Fourthly, the accused’s conduct after the arrest of PM was also significant. On the following day, on 15 November 2013, at 11.02am, AC called CaC, and said ‘they got him’. CaC responded ‘does Saro (the accused) know?’ and ‘I’ll ring him now to see what I have to do’. AC said: ‘let me ring him on the phone here’. CaC replied: ‘no no it’s better if I’ll ring Toto, Saro (the accused) I won’t mix up’. AC said: ‘alright’.[369] One minute later, at 11.03am, she called the accused and asked: ‘What do we have to do?’. He responded ‘clean up everything’. She agreed and said: ‘the things are at Annuzza’s (AF). What do I have here?’. He replied, ‘doesn’t matter’.[370] A short time later, at 11.09am the accused’s mother called AC. AC asked ‘What did he tell you?’ and she replied ‘said to clean up’.[371] At 11.50am, the police searched the accused’s mother’s premises at Torrensville. They noticed that the floor was damp, indicating that the house had been cleaned, as directed by the accused.
[369] Call 122 (Exhibit P15A); P2A.
[370] Call 123 (Exhibit P15A); P2A.
[371] Call 124 (Exhibit P15A); P2A.
I am satisfied on the basis of the telephone calls after the arrest of PM that AC and CaC were looking for direction from the accused, and that he gave those directions to AC and CaC was further evidence in support of the accused having earlier directed the packaging of the cannabis and MDMA, found in the luggage of PM, and of which his mother was trying to clean up any trace.
Fifthly, I have also taken into account the evidence that the accused and CnC’s had money from unidentified sources during the charged period and unexplained wealth.
Sixthly, there was evidence that the accused was engaged in an established and ongoing business of trafficking cannabis at a time proximate to Count 2. I am satisfied the intercepted telephone calls admitted for a propensity purpose on Counts 2 to 5 revealed that the accused was engaged in an established business to transport cannabis for sale in Western Australia.
I am satisfied beyond reasonable doubt on the evidence outlined above that the accused directed the packaging of the cannabis and MDMA for sale to DC in Western Australia.

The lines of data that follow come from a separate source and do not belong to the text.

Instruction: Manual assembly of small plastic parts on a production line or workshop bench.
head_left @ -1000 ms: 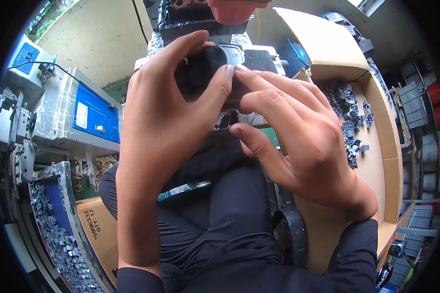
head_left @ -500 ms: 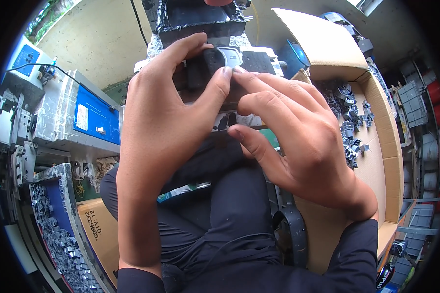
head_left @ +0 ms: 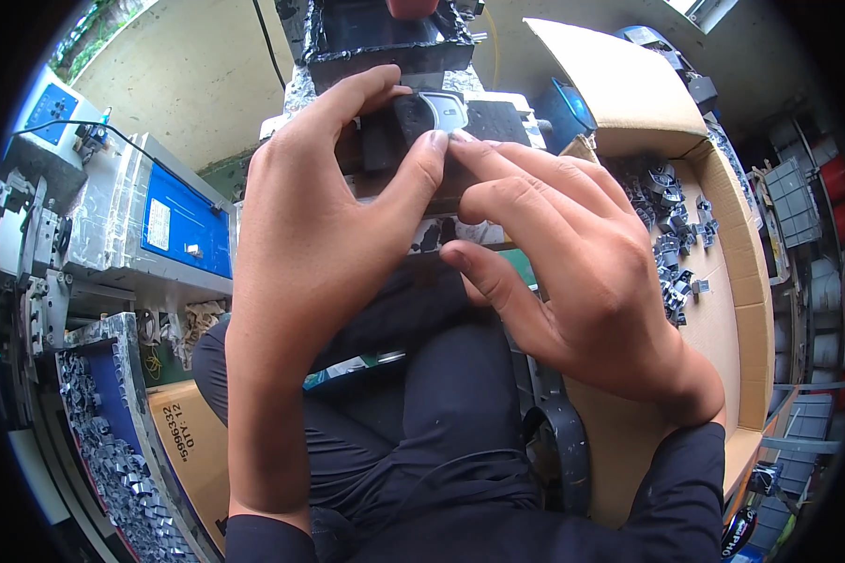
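A small curved silver-grey piece with a dark slot mark lies on a black block fixture in front of me. My left hand arches over the fixture's left side. Its thumb presses the piece's near edge, and its other fingertips rest by the far left corner, so the piece is held between them. From the right, my right hand touches the same near edge with its forefinger tip. Its thumb stands apart below, with nothing between. Part of the fixture is hidden behind my left hand.
Above the fixture hangs a reddish pad over a black tray. An open cardboard box with several small metal parts stands at right. A bin of metal parts and a blue-panelled machine are at left.
The reddish pad shows slightly lower at the top of the view. Both hands stay nearly in place at the silver piece, with only a slight shift.
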Tool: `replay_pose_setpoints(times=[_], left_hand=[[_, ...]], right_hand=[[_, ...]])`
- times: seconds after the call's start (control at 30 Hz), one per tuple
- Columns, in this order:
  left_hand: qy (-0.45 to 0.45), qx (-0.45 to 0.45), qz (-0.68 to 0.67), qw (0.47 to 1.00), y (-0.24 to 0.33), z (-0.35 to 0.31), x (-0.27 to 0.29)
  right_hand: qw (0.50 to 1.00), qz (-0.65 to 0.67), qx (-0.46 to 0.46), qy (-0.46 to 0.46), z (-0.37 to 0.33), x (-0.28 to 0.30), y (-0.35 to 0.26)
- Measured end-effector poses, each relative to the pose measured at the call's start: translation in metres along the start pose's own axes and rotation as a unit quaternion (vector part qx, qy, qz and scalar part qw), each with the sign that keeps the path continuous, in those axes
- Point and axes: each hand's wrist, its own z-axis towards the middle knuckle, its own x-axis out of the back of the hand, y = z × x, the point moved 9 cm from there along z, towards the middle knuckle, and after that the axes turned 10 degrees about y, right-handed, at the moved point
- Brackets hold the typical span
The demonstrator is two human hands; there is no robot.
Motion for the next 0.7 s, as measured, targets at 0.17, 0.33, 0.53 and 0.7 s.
replay_pose_setpoints(times=[0.17,0.33,0.53,0.7], left_hand=[[-0.003,0.004,-0.003,1.0,-0.0005,0.0003,-0.0001],[-0.002,-0.001,-0.004,1.0,0.0,0.0003,0.0],[0.002,-0.008,0.001,1.0,-0.0002,0.0004,0.0],[0.002,-0.012,0.003,1.0,0.0003,0.0003,0.0001]], right_hand=[[1.0,0.003,-0.001,-0.001,0.0003,-0.0001,0.0001],[1.0,0.004,-0.002,-0.005,0.0004,0.0,0.0003],[1.0,0.005,-0.003,-0.007,0.0004,0.0002,0.0002],[1.0,0.006,-0.003,-0.007,0.0004,0.0002,0.0003]])
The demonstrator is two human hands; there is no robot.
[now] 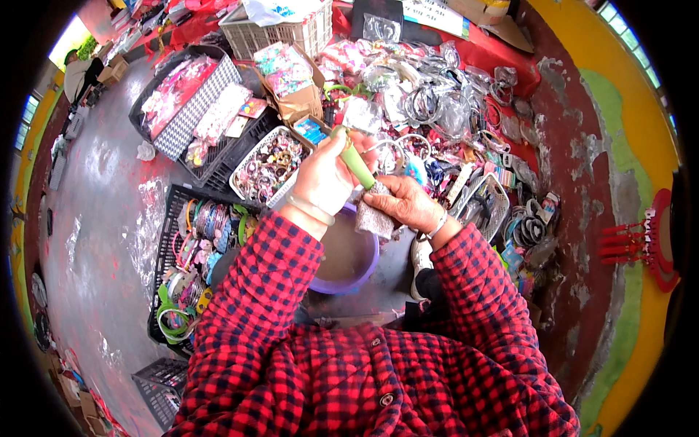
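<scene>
Red-and-black checked jacket [364, 379] fills the view from about four o'clock to eight, its sleeves reaching up toward the centre. From twelve to two o'clock spreads a big pile of plastic-wrapped goods [437, 102]. At eight o'clock sits a black crate [159, 273] of colourful hairbands; at ten, a white basket [251, 195] of small trinkets. Near the centre, just toward six o'clock, a purple basin [336, 288] holds cloudy liquid. Above it, the left hand [322, 175] has its fingers curled around a light-green rod [355, 162], closed to its thickness. The right hand [411, 204] pinches a grey-brown cloth [375, 218] between thumb and fingers. The rod runs between the left thumb and fingers, top toward eleven o'clock, foot toward five, meeting the cloth at the right fingertips; its lower end is hidden.
</scene>
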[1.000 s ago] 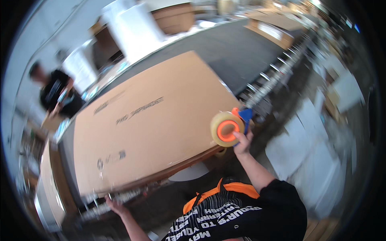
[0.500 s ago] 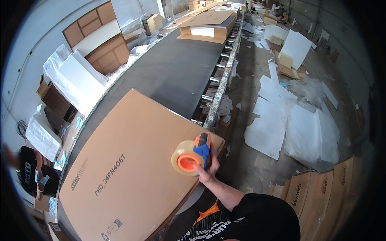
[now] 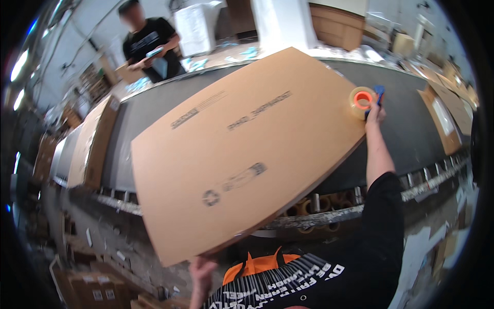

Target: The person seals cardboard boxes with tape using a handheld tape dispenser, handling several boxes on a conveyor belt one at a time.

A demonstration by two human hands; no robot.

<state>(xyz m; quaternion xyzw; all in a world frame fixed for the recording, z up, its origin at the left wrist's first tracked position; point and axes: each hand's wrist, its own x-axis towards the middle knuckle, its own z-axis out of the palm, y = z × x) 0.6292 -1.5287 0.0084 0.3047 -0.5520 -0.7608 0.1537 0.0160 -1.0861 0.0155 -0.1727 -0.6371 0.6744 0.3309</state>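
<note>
A large flat cardboard box (image 3: 247, 149) lies slantwise across the dark conveyor belt, printed side up. Its near left corner juts out past the belt's near edge. My right hand (image 3: 376, 114) is closed round a blue-and-orange tape dispenser (image 3: 362, 102) carrying a roll of clear tape, at the box's far right corner. Beside the near edge of the box, by that jutting corner, is my left hand (image 3: 202, 270). Its fingers are blurred and partly hidden, so their hold on the edge is unclear.
Another cardboard box (image 3: 92, 144) sits on the belt at left, and an open carton (image 3: 442, 116) at right. Metal rollers and a rail (image 3: 329, 213) line the near side, with tape rolls below. Across the belt stands a person (image 3: 152, 44) holding a small device.
My view has swung left, so the belt now runs crosswise. The box looks turned relative to the belt. My left hand has come into view; the right still grips the tape dispenser.
</note>
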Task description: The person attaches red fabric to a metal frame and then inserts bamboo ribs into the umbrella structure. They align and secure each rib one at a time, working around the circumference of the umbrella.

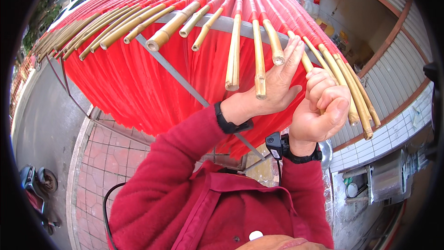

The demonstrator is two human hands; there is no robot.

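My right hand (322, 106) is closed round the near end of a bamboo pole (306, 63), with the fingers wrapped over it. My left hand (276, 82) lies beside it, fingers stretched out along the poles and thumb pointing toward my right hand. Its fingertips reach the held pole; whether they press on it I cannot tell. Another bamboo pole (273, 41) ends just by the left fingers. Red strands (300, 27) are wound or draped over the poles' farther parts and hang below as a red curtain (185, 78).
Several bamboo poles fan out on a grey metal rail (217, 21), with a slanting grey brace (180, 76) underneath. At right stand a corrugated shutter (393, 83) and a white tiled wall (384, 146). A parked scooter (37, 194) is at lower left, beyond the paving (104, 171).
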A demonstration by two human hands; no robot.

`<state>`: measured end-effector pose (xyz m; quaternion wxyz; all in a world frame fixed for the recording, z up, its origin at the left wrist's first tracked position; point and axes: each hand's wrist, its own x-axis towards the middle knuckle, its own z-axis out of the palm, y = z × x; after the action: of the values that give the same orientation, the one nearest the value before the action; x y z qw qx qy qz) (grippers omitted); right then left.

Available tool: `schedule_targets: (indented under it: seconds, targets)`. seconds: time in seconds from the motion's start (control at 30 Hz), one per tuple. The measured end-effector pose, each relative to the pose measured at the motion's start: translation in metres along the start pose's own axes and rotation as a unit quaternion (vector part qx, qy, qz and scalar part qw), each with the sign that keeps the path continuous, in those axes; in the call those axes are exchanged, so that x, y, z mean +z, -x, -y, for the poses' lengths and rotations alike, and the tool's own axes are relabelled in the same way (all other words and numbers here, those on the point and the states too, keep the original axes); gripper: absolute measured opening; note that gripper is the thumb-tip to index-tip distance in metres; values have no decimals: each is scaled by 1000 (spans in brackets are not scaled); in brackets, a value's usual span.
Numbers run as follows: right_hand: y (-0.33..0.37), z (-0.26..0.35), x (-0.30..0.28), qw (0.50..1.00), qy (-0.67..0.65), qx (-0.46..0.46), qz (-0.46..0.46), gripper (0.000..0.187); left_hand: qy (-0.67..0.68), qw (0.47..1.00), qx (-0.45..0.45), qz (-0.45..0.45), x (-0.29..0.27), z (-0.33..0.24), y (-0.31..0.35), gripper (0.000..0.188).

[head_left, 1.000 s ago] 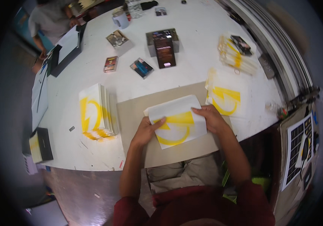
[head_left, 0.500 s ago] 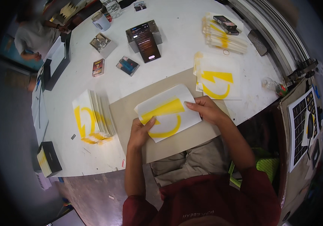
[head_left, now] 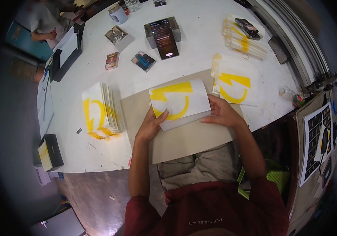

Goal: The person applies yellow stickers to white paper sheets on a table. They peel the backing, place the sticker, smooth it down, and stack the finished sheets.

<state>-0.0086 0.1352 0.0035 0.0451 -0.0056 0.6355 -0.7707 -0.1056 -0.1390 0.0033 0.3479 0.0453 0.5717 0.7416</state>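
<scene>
A white paper sheet point(head_left: 196, 98) with a bold yellow printed shape is in front of me, bent over so that a greyish layer shows beneath its near edge. My left hand point(head_left: 151, 124) grips its left side, thumb on top near the yellow curve. At the right edge, my right hand point(head_left: 222, 113) has its fingers curled round the paper, with the thumb at the near corner. Under both hands lies a grey-beige board point(head_left: 192, 143). To its left stands a thick stack of similar yellow-printed papers point(head_left: 101, 112); more printed sheets point(head_left: 235, 86) lie at the right.
A phone point(head_left: 164, 41) leans on a grey box. Nearby are an open small box point(head_left: 118, 37), two card-sized packs and a mug point(head_left: 117, 14). A metal rail point(head_left: 298, 43) borders the right. A black box point(head_left: 51, 151) sits front left; another person point(head_left: 50, 21) is far left.
The paper has been turned straighter, and its near part now bends over a lower layer. My right hand has shifted down along the right edge. The whole view has moved slightly.
</scene>
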Motion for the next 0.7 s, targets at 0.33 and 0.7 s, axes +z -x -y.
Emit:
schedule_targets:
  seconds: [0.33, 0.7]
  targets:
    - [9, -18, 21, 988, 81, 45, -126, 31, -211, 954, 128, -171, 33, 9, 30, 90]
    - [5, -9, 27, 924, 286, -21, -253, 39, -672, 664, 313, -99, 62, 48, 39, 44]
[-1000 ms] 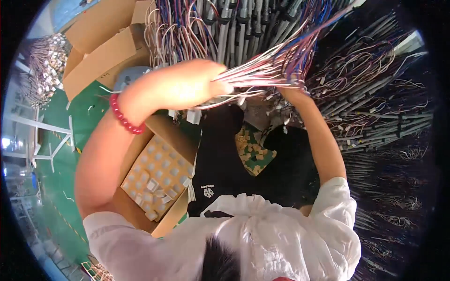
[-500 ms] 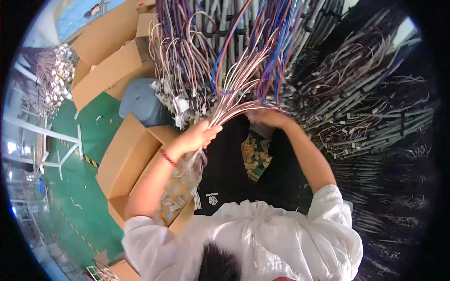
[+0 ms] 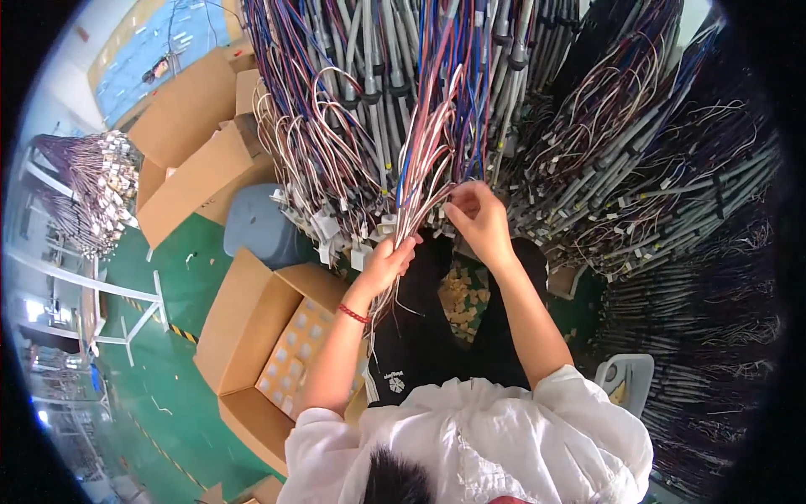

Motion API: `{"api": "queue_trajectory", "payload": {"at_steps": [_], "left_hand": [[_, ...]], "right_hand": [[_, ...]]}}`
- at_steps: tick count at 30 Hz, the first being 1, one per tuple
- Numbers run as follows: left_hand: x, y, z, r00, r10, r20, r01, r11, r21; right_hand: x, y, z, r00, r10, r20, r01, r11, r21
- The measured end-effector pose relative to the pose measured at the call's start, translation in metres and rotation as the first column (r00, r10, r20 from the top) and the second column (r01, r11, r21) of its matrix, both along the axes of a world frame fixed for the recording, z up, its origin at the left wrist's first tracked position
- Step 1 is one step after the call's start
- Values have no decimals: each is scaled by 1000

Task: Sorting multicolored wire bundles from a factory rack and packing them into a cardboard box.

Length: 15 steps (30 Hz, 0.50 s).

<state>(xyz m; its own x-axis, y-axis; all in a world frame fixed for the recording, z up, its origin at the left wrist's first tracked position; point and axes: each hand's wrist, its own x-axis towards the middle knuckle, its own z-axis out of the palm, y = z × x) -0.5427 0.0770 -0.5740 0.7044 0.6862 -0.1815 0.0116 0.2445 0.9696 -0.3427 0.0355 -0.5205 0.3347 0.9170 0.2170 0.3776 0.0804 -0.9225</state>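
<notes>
My left hand (image 3: 389, 262) is wrapped around a bundle of thin wires (image 3: 426, 151), mostly white and brownish-red with some blue. The bundle hangs from above, and its loose ends stick out below the fist. My right hand (image 3: 480, 220) is at the bundle's right side, fingers curled and thumb toward the index finger, at a few wires near the bundle's edge. Its exact grip on them is hard to make out. Behind the hands hang many grey-sleeved cable harnesses (image 3: 369, 80), with white connectors (image 3: 326, 225) on their lower ends.
An open carton (image 3: 243, 336) with rows of small pieces stands at my left. Beyond it are a blue-grey stool (image 3: 264, 225) and another carton (image 3: 197, 172). More harnesses (image 3: 672, 176) hang on the right, above a pale bin (image 3: 628, 380). Small tan pieces (image 3: 462, 302) lie between my legs.
The wire bundle, spread out and arched to the right before, now hangs straighter and gathered. My left hand has moved right and down; my right hand is now raised with its fingers curled.
</notes>
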Motion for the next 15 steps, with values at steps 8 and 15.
{"api": "queue_trajectory", "payload": {"at_steps": [8, 15], "left_hand": [[8, -3, -5, 998, 47, -44, -45, 998, 35], [-42, 14, -13, 999, -4, -32, 2, 997, -81]], "right_hand": [[-31, 14, 44, 912, 27, 409, -170, 932, 319], [-16, 22, 35, 775, 210, -596, -167, 978, 128]]}}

As to the fourth and fifth legal elements of the offence, there was no dispute that there was 13.3 kilograms of cannabis, which was a large commercial quantity of cannabis. Nor was there any dispute that there was about six kilograms of a substance containing MDMA which was a commercial quantity of MDMA. I am satisfied beyond reasonable doubt that the accused intended to traffic in a large commercial quantity of cannabis and MDMA. Accordingly, I am satisfied the prosecution has proved beyond reasonable doubt each element of Count 4 and 5 and I find the accused guilty of each offence.
Verdicts
I find the accused guilty of Counts 1 to 5.